The FBI rented a Charlotte apartment for undercover agents to use for meetings with Cannon, taped encounters and phone calls and even had agents meet him in Las Vegas to discuss planning, zoning and permitting issues for a proposed nightclub, according to the criminal complaint.
Myers was lead investigator in the state's 2007 case against Black. Prosecutors say the former speaker bribed Rep. Michael Decker to switch parties, which enabled Black to hold on to a share of his power in an evenly divided House.
"They're fascinating cases, but on the other hand, they're very disheartening, disillusioning, what you find out. You expect better from our leaders," Myers said. "We have to hold them accountable to make sure they do the right thing. They need to be watched. They need to be scrutinized."
He points out that the public has heard only one side of the case so far. Cannon hasn't commented and deserves his day in court, he said.
Still, Myers said he sees similarities in all public corruption cases.
"There's always a motive – why are they going to do this? Something pushes them over the edge. Sometimes it's greed, money, power," he said.

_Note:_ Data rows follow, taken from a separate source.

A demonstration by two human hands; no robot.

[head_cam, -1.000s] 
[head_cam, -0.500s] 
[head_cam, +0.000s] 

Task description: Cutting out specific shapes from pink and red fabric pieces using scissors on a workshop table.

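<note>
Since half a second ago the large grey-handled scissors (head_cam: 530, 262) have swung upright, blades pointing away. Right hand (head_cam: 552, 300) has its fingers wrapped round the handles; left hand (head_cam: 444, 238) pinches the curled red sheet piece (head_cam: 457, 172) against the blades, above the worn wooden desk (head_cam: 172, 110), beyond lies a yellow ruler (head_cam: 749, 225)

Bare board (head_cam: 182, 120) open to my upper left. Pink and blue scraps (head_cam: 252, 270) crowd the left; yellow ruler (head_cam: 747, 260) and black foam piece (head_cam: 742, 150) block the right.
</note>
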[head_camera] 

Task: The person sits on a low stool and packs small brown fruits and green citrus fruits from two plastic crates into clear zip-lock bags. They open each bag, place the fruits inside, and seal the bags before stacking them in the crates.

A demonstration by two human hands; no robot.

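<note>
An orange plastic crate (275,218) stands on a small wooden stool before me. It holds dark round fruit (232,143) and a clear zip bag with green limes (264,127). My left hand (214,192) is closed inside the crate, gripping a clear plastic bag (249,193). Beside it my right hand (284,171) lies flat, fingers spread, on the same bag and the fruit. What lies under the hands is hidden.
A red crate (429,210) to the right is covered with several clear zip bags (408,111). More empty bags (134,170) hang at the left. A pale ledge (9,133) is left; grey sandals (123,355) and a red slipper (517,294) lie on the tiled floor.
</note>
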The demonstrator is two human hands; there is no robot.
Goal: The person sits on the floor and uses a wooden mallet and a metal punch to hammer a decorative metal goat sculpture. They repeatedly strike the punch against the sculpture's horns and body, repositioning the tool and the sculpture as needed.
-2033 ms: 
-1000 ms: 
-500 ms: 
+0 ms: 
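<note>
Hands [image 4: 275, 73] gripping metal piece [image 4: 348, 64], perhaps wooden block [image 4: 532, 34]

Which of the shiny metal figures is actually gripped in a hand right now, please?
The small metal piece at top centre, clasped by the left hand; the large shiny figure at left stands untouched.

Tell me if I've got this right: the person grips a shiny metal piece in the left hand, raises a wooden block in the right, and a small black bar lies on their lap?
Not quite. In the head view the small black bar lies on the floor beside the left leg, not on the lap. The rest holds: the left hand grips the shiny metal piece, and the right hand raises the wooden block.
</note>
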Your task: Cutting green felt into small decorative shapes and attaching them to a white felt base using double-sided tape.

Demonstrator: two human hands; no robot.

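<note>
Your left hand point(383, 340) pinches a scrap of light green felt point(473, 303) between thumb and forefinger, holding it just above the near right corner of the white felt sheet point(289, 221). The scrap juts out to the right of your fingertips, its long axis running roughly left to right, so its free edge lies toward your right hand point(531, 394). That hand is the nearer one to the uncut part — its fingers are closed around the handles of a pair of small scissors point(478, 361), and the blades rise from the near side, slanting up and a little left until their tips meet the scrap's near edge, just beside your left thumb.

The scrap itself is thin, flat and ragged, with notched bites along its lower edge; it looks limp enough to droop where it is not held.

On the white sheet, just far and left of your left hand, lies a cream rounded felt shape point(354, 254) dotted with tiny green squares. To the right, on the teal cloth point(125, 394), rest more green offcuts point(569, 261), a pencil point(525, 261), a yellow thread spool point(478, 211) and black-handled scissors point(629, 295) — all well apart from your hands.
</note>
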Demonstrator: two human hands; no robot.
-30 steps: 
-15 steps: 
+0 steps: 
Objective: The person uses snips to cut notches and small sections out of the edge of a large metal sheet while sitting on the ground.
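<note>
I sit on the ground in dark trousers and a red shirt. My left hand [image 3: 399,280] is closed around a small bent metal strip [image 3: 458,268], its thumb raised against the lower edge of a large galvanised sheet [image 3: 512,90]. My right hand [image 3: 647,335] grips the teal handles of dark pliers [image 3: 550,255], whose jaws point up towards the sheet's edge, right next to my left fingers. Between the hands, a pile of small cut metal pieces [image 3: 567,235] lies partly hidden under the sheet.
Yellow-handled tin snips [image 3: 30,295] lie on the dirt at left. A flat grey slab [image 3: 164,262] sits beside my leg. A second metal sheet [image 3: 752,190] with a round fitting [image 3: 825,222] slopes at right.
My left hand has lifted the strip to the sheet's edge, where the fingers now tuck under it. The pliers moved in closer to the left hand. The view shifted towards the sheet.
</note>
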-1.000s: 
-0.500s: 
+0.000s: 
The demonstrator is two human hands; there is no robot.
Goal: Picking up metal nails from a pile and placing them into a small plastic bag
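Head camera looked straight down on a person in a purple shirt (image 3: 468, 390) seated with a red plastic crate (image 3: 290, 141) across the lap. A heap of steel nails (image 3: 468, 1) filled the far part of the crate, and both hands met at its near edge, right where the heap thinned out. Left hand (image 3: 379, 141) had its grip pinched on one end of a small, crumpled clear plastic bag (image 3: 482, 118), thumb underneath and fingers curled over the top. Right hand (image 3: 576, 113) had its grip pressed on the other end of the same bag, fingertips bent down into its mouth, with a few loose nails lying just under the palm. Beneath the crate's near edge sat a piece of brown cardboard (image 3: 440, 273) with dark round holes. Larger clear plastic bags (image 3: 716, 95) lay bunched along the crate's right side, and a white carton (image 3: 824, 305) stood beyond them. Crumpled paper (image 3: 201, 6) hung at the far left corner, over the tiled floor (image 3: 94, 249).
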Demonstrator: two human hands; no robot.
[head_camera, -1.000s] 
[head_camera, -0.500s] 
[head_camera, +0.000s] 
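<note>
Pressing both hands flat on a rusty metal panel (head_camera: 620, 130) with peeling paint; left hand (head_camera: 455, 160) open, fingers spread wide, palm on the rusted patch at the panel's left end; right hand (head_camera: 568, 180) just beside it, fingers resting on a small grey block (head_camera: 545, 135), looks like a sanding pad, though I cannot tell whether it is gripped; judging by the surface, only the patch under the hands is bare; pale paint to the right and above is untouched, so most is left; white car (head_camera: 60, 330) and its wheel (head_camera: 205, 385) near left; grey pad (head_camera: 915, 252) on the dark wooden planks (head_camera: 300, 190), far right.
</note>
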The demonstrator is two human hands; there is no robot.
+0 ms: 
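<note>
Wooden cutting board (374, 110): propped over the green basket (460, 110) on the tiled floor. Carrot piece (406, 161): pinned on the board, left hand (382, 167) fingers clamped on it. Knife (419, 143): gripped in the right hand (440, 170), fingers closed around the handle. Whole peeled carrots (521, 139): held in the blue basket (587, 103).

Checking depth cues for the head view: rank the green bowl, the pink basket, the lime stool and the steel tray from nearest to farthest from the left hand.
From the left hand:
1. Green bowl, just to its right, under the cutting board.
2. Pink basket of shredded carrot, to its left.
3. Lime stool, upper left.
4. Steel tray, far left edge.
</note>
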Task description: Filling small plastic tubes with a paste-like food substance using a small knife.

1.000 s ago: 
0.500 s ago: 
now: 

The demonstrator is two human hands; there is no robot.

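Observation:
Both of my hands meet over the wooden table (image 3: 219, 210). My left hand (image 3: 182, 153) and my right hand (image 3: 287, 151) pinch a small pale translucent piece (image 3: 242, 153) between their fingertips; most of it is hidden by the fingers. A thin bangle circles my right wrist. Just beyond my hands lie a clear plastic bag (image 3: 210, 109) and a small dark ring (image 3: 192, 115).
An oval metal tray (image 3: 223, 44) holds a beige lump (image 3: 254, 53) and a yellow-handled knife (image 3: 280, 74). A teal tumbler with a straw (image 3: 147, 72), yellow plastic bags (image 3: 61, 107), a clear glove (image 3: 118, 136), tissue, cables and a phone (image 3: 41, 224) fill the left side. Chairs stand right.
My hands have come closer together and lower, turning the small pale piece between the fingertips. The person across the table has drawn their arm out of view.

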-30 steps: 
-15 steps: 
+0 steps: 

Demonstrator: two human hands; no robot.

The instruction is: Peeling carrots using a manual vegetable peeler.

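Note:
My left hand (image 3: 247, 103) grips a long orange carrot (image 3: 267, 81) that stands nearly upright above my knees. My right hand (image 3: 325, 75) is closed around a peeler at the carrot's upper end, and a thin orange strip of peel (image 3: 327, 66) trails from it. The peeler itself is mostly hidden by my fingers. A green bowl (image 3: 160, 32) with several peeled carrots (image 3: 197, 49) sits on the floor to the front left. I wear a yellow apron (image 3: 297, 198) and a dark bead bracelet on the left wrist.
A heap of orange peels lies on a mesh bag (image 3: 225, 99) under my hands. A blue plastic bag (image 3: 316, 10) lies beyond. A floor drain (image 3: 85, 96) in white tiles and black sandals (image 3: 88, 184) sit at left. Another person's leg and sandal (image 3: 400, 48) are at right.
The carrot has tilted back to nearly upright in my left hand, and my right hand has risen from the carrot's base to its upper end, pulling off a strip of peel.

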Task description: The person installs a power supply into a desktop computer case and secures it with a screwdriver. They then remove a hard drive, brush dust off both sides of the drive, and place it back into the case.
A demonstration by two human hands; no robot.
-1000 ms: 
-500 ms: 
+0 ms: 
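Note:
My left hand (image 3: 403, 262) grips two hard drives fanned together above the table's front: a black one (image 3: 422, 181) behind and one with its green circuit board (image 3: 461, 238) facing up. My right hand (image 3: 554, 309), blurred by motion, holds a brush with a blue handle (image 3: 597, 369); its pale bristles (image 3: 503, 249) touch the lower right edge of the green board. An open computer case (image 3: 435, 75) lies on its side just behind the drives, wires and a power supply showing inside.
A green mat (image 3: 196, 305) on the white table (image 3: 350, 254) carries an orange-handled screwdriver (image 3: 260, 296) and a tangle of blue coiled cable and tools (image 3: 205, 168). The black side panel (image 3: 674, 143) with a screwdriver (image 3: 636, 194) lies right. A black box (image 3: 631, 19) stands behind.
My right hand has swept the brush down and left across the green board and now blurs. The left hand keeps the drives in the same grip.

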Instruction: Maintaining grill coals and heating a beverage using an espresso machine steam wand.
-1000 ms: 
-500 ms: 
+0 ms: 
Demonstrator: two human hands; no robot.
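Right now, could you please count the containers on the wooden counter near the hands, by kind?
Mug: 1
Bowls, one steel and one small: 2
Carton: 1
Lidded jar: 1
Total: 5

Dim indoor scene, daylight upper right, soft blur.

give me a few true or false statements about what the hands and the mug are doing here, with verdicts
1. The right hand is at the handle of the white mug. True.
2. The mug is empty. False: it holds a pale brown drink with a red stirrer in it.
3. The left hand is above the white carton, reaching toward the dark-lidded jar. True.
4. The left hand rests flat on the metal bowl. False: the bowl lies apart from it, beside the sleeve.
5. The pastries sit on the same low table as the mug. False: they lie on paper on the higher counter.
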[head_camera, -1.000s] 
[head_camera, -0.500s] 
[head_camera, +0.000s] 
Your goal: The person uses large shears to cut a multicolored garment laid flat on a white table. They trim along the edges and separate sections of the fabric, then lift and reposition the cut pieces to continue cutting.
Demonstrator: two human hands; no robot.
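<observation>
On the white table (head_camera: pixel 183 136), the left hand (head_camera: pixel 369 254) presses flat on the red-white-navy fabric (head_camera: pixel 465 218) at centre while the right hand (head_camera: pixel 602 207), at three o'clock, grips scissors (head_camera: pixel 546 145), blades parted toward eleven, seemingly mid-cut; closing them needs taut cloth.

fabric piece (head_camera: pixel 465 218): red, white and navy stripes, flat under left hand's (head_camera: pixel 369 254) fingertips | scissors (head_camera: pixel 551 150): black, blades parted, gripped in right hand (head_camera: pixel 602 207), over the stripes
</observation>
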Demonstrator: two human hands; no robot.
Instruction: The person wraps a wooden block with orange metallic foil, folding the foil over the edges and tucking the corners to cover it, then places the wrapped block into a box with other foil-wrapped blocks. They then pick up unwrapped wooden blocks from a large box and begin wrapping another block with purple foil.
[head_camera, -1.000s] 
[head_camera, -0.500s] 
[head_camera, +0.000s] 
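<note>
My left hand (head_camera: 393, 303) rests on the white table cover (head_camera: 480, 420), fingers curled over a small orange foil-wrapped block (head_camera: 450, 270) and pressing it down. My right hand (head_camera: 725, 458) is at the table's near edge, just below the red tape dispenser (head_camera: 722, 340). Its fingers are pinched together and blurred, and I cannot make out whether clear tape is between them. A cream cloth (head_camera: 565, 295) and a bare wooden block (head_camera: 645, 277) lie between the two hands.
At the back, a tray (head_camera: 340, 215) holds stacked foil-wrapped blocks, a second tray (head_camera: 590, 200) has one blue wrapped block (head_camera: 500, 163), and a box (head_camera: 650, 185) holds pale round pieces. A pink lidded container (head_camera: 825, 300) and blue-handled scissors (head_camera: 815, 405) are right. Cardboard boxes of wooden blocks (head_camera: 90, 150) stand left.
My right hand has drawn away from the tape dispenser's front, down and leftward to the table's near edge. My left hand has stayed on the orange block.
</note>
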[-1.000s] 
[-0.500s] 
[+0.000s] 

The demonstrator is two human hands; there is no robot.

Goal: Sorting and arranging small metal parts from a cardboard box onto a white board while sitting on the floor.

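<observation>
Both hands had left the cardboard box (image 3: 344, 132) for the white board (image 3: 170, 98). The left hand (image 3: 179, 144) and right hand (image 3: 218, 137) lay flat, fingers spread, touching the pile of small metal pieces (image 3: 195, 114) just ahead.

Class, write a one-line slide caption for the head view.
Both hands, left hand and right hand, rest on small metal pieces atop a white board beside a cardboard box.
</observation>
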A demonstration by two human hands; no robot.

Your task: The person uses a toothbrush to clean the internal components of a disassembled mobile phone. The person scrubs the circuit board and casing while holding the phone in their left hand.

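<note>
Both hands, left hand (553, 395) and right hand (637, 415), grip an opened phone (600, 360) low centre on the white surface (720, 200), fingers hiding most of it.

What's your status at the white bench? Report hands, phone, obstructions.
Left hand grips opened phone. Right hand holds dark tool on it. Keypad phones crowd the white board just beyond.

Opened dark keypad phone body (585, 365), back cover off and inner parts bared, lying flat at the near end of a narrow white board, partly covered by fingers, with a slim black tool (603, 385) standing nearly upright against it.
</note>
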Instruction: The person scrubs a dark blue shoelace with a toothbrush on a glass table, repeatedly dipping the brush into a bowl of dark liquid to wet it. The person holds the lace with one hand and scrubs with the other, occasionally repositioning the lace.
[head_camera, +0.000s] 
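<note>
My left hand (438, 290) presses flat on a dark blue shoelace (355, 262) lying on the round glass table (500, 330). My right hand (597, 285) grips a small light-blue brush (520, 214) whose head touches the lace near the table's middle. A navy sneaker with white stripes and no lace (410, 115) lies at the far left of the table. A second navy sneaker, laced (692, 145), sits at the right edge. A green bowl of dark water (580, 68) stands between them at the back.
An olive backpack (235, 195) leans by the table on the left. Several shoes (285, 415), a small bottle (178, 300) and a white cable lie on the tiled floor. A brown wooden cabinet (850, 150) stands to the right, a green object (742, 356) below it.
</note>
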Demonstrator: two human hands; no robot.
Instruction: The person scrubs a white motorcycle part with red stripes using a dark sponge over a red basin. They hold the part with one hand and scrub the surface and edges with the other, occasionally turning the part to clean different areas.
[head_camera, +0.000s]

According to the complaint, FBI agents posing as commercial real estate developers paid Cannon on five separate occasions between January 2013 and February 2014, including once in the mayor's office. Cannon accepted cash in exchange for access to city officials.
While working with the undercover agents, Cannon also touted his close relationship with Republican Gov. Pat McCrory, who served as Charlotte mayor for 14 years, and a trip to the White House to meet with President Barack Obama and other administration officials, according to the complaint.
McCrory, who has known Cannon's family for more than 30 years, said Thursday that he was deeply hurt by the allegations of corruption.
"The wound is still fresh," he said. "There's a personal wound that's going to take a lot of time to recover, but my relationship to the city is the relationship I care about most."
Charlotte officials are now scrambling to find a new mayor.